Panagiotis Linardos

Personal information
- Date of birth: 7 August 1991 (age 35)
- Place of birth: Messolonghi, Greece
- Height: 1.79 m (5 ft 10 in)
- Position: Midfielder

Youth career
- –2009: Messolonghi
- 2009–2010: Apollon Limassol

Senior career*
- Years: Team / Apps / (Gls)
- 2010–2011: Parekklisia / 0 / (0)
- 2012–2013: AEZ Zakakiou / 22 / (10)
- 2013–2014: Anorthosis / 0 / (0)
- 2013–2014: → Anagennisi Deryneia (loan) / 25 / (9)
- 2014–2015: Omonia Aradippou / 26 / (6)
- 2015–2016: Panegialios / 25 / (4)
- 2016–2017: Veria / 16 / (3)
- 2017–2018: Lamia / 5 / (0)
- 2018–2019: Kerkyra / 21 / (2)
- 2019: Panachaiki / 10 / (1)
- 2020: Geylang International / 2 / (0)
- 2020–2021: Diagoras / 24 / (2)
- 2021–2022: Levadiakos / 16 / (2)
- 2022–2023: Panachaiki / 19 / (4)
- 2023–2024: Ionikos / 17 / (0)

= Panagiotis Linardos =

Greek footballer

Panagiotis Linardos (Παναγιώτης Λινάρδος; born 7 August 1991) is a Greek former professional footballer who played as a midfielder.

==Career==
Linardos started his football career in amateur football leagues of Aetoloacarnania Football Clubs Association playing for the local team of his hometown AE Mesolongi.

=== Move to Cyprus ===
He later moved on to Cyprus to become a professional football player as he played for several teams including Apollon Limassol and Anorthosis who played both were part of the Cypriot First Division.

=== Panegialios ===
In the summer of '15 he returned to Greece as he signed a contract with Panegialios.

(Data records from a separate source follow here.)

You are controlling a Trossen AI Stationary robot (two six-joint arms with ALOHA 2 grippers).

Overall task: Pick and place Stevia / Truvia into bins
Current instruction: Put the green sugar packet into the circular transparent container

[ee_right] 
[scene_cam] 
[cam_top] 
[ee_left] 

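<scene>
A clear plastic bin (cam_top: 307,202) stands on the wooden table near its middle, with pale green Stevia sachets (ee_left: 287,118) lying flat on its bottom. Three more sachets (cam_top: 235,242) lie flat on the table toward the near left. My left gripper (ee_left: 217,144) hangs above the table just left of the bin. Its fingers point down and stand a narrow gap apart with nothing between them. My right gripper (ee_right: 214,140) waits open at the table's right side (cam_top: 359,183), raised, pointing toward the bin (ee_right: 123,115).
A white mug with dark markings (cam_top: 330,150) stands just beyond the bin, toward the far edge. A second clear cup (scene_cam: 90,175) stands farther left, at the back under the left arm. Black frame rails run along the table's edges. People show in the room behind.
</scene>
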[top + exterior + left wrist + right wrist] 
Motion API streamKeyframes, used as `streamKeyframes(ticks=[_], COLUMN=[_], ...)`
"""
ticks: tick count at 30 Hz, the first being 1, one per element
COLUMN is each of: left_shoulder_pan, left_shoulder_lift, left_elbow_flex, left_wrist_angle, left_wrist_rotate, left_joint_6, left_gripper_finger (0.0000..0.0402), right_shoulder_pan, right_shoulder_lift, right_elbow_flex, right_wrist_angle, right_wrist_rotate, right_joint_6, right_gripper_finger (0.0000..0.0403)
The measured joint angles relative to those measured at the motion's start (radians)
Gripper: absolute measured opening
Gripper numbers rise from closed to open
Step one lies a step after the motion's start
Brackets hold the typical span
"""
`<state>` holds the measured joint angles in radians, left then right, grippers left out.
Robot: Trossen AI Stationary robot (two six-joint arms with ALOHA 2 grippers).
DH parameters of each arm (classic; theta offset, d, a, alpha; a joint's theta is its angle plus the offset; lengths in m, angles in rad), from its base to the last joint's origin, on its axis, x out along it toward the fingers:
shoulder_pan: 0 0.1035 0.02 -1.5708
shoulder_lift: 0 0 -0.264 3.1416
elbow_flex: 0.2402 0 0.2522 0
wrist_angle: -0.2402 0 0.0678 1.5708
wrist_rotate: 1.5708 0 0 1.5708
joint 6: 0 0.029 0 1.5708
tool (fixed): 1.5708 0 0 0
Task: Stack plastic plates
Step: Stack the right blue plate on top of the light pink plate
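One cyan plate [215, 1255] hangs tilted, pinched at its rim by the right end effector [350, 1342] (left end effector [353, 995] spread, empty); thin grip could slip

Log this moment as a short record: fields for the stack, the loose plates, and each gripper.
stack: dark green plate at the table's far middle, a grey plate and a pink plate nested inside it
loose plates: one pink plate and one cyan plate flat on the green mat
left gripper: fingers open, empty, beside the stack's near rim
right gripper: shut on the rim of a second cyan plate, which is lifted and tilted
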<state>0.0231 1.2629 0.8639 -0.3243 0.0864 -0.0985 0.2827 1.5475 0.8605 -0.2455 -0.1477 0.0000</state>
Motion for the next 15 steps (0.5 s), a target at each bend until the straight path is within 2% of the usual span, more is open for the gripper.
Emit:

In Panegialios F.C., Linardos played in twenty five games and netted four times.

=== Veria ===
His performances in Football League led Veria to sign him on 20 July 2016 on a free transfer.

=== AEK Kerkyra ===
On 15 September 2018, he signed a one-year contract with Kerkyra on a free transfer.

=== Panachaiki ===
Linardos made 12 appearances in all competitions, including 10 in the Super League Greece 2, in the 2019–20 Superleague Greece 2 season before terminating his contract to move to Singapore.

=== Geylang International ===
Linardos signed for Singapore Premier League side Geylang International FC for the 2020 Singapore Premier League season. He terminated his contract with Panachaiki F.C. because he received a lucrative offer of more than €70,000 a year, from the Eagles.